Iron Mountain Inc. and Equinix Inc., two technology companies planning to convert to real estate investment trusts, plunged after saying that the U.S. Internal Revenue Service is scrutinizing their eligibility.
The IRS is weighing whether to narrow the legal definition of real estate for the purposes of converting to a trust, the companies said in separate regulatory filings.
As businesses from data centers to billboard owners make the switch to REITs -- which are subject to lower taxes and pay higher dividends than other companies -- the IRS is considering whether to restrict the types of enterprises that should qualify. The review means companies with nontraditional real estate operations -- like Equinix, which runs data centers, and Iron Mountain, which rents storage space and maintains paper and electronic records -- may struggle to win approval.
“If you’re a company with traditional real estate, then I don’t think you have any trouble creating a REIT out of that,” Rich Moore, an analyst at RBC Capital Markets in Solon, Ohio, said in a telephone interview. “If you’re a company who’s got unusual or a questionable classification of real estate, like billboards for example, I think you’re going to face more scrutiny.”
Shares of Boston-based Iron Mountain fell the most since 1998, slumping 16 percent to $28.95. Equinix, based in Redwood City, California, dropped 5.5 percent to $192.57, the biggest decline since August 2011.
Lamar Advertising Co., the Baton Rouge, Louisiana-based owner of outdoor-advertising displays that also disclosed an IRS review of its REIT election, declined 4.2 percent to $43.62.
CBS Corp., owner of the most-watched U.S. television network, is planning for its outdoor-advertising business to become a REIT. CBS made its submission to the IRS for a ruling on the conversion in the first quarter, according to a conference call last month.
Dana McClintock, a spokesman for New York-based CBS, declined to comment. CBS fell 1.7 percent to $48.03.
In the case of Iron Mountain, the IRS is questioning whether its warehouses filled with stacks of servers constitute real estate, according the company’s filing with the U.S. Securities and Exchange Commission.
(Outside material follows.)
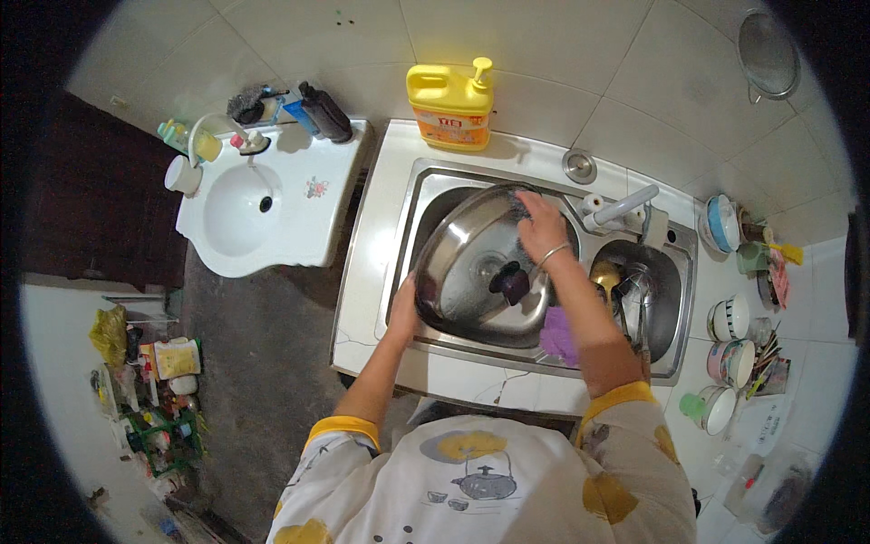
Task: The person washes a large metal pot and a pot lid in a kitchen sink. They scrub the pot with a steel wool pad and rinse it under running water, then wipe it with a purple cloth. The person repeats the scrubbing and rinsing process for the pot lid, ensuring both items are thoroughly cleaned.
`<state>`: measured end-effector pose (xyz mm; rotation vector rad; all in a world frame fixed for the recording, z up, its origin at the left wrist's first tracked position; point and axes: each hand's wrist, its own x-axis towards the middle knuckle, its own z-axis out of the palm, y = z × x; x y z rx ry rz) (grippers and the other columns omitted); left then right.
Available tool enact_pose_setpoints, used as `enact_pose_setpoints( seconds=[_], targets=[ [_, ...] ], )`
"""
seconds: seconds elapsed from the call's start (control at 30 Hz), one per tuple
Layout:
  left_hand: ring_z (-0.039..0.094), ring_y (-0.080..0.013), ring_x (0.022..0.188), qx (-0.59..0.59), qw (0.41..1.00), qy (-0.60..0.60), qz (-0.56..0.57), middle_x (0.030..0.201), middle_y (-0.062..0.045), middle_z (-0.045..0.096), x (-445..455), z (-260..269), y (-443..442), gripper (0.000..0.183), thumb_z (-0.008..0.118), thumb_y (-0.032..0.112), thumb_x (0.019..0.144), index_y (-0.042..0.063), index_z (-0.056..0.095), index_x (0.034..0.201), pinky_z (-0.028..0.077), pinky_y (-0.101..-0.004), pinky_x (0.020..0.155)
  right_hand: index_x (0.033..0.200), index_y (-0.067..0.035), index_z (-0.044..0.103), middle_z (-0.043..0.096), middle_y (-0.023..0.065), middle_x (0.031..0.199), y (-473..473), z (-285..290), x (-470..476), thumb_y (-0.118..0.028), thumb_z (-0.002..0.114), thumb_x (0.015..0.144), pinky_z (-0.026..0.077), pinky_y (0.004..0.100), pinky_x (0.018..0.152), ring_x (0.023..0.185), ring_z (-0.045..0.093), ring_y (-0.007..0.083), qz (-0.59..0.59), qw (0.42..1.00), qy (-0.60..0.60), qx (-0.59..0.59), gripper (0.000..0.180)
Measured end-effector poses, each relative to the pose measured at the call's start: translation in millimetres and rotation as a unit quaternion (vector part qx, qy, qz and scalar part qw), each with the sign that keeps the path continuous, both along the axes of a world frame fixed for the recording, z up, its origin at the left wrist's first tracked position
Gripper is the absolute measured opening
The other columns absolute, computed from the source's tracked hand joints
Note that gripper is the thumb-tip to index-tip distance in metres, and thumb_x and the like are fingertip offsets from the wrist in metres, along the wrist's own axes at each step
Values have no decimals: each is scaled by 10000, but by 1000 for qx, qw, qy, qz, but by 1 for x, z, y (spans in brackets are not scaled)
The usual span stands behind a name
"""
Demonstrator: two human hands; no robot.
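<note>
A large, shiny pot lid [462, 272] with a dark knob [511, 284] is tilted in the left basin of the steel sink [425, 178]. My left hand [404, 311] grips its left rim, its fingers partly hidden. Over the lid's far right part, my right hand [542, 228] is bent down with its fingertips at the surface. Whether anything small lies under those fingertips is unclear. Beneath my right forearm, a purple cloth [560, 336] hangs on the sink's front rim.
The right basin holds a golden ladle [606, 274] and other utensils. A grey faucet [622, 205] stands behind it. At the wall is a yellow detergent jug [450, 109]. Bowls [731, 363] line the right counter. A white washbasin [228, 224] stands to the left.
</note>
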<state>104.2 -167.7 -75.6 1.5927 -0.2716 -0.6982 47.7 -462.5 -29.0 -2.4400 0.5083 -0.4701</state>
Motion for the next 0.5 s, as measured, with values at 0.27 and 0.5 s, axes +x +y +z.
enact_pose_setpoints(
  seconds=[0.27,0.5],
  targets=[
    [556,-173,895,-18,996,-86,34,984,-95,613,14,43,-51,582,250,452,970,-17,571,1095,416,-283,833,1029,-129,638,578,96,1127,79,76,11,-134,529,703,404,449,855,1044,513,300,112,977,106,-145,345],
    [544,-190,978,-69,980,186,4,1058,-100,606,41,65,-66,800,133,615,914,-27,551,1146,378,-309,919,1004,-132,646,609,90,1048,63,58,21,-148,539,712,405,455,874,1017,530,314,64,987,120,-86,311]
  ],
)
“Under current legal standards the company’s racking structures are ‘real estate’ for REIT purposes,” Iron Mountain said in the filing. “However, the company can provide no assurances that the IRS will agree.”
Equinix, for its part, defended its data centers as eligible for REIT status “based on both existing legal precedent and the fact that other data center companies currently operate as REITs,” according to the company’s filing.
Data center businesses already operating as REITs include Digital Realty Trust Inc. and DuPont Fabros Technology Inc. Digital Realty declined 3.2 percent, while DuPont fell 0.3 percent.
Representatives for the IRS didn’t respond to a request for comment.
Lamar said in its filing that based on discussions with the IRS, it had “no reason to conclude” that it wouldn’t be able to complete its conversion by Jan. 1 as planned. The IRS has already deemed billboards real property for purposes of a REIT, Chief Executive Officer Sean Reilly said at a conference in September.
To qualify as a REIT, a company has to invest at least 75 percent of its assets in real estate and obtain 75 percent of its gross income from rents or interest on mortgages from financing property, according to the National Association of Real Estate Investment Trusts, a Washington-based trade group. REITs sell equity and debt to fuel growth, and must return at least 90 percent of their taxable earnings to shareholders in the form of dividends.
Two prison operators -- Corrections Corp. of America and GEO Group Inc. -- began operating as REITs this year. CyrusOne Inc., a Carrollton, Texas-based data-center company that was spun out of Cincinnati Bell Inc., will qualify as a REIT this tax year, according to a regulatory filing.
At best, the IRS review of REIT eligibility will delay some approvals, and at worst, it may “put some conversions in danger,” Omotayo Okusanya, an analyst at Jefferies Group LLC, wrote in a research note.
“This news is a net negative for REIT conversion hopefuls,” Okusanya said.